ABOUT THIS TASK: Return all the lines below exactly. Any picture among them is omitted.

EXERCISE INPUT:

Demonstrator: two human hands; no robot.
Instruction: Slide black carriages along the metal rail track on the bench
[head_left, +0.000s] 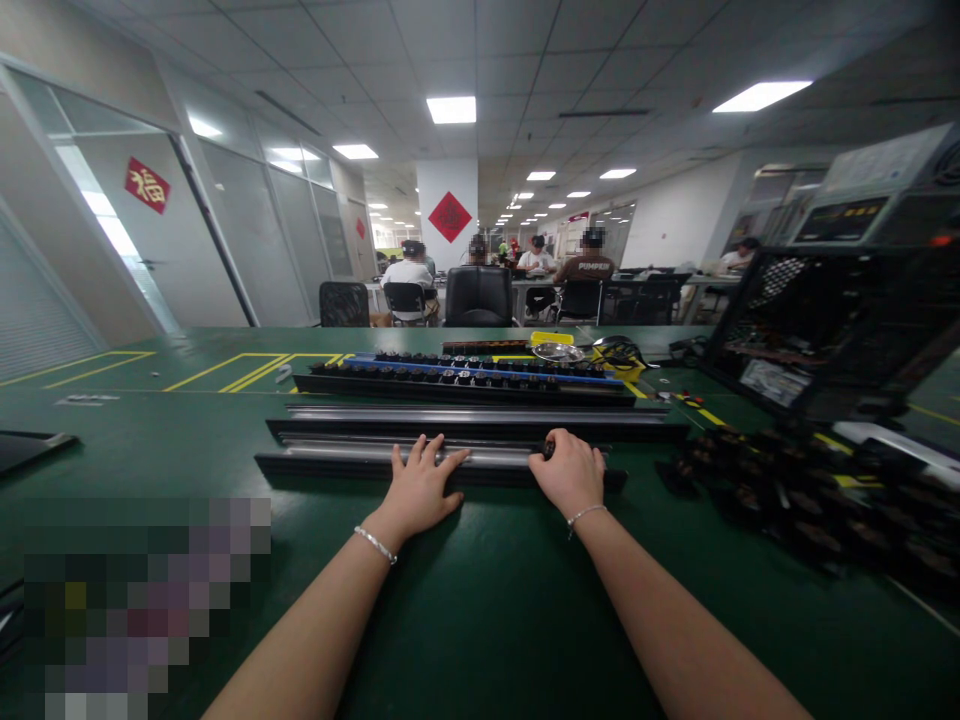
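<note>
A long black channel-shaped rail [322, 466] lies crosswise on the green table in front of me. My left hand [422, 488] rests on its near edge, fingers spread, holding nothing. Near the rail's right end, my right hand [571, 472] is closed around a small black part [550, 451], mostly hidden by the fingers, at the rail's groove. Just behind lies a second rail [480, 424], parallel to the first. Farther back, a third rail [465, 385] carries rows of small black round parts and a blue strip.
At right is a blurred heap of black parts [795, 500]. Behind it stands an open black computer case [780, 330]. A metal dish [559, 353] and a yellow tray [551, 338] sit at the back. A dark flat object [34, 448] lies far left. People sit beyond the table.
</note>
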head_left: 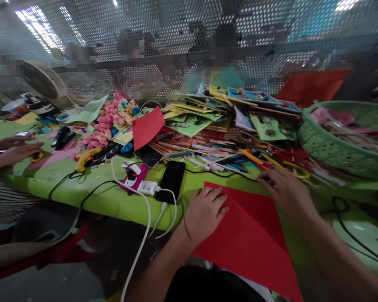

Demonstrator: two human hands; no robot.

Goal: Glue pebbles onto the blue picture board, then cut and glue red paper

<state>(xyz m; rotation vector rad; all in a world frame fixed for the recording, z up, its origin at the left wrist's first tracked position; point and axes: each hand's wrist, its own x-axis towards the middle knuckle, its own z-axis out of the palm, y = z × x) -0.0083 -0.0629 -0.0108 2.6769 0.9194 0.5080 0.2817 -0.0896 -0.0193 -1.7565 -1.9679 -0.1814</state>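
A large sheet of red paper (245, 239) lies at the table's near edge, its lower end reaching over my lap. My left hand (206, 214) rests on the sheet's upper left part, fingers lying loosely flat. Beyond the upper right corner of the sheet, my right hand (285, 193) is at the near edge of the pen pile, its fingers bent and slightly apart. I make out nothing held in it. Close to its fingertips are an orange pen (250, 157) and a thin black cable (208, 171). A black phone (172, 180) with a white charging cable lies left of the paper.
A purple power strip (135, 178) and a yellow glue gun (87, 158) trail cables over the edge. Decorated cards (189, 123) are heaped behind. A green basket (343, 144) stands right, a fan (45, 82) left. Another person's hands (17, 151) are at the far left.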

RESPONSE TO THIS TASK:
Demonstrator: two human hands; no robot.
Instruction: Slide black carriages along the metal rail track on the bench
[head_left, +0.000s] 
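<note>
A long black channel-shaped rail [322, 466] lies crosswise on the green table in front of me. My left hand [422, 488] rests on its near edge, fingers spread, holding nothing. Near the rail's right end, my right hand [571, 472] is closed around a small black part [550, 451], mostly hidden by the fingers, at the rail's groove. Just behind lies a second rail [480, 424], parallel to the first. Farther back, a third rail [465, 385] carries rows of small black round parts and a blue strip.
At right is a blurred heap of black parts [795, 500]. Behind it stands an open black computer case [780, 330]. A metal dish [559, 353] and a yellow tray [551, 338] sit at the back. A dark flat object [34, 448] lies far left. People sit beyond the table.
</note>
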head_left: 

Demonstrator: two human hands; no robot.

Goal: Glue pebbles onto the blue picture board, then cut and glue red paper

<state>(xyz m; rotation vector rad; all in a world frame fixed for the recording, z up, its origin at the left wrist's first tracked position; point and axes: each hand's wrist, its own x-axis towards the middle knuckle, its own z-axis out of the palm, y = z × x) -0.0083 -0.0629 -0.0108 2.6769 0.9194 0.5080 0.2817 -0.0896 -0.0193 -1.7565 -1.9679 -0.1814</state>
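A large sheet of red paper (245, 239) lies at the table's near edge, its lower end reaching over my lap. My left hand (206, 214) rests on the sheet's upper left part, fingers lying loosely flat. Beyond the upper right corner of the sheet, my right hand (285, 193) is at the near edge of the pen pile, its fingers bent and slightly apart. I make out nothing held in it. Close to its fingertips are an orange pen (250, 157) and a thin black cable (208, 171). A black phone (172, 180) with a white charging cable lies left of the paper.
A purple power strip (135, 178) and a yellow glue gun (87, 158) trail cables over the edge. Decorated cards (189, 123) are heaped behind. A green basket (343, 144) stands right, a fan (45, 82) left. Another person's hands (17, 151) are at the far left.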

This answer requires no further additions.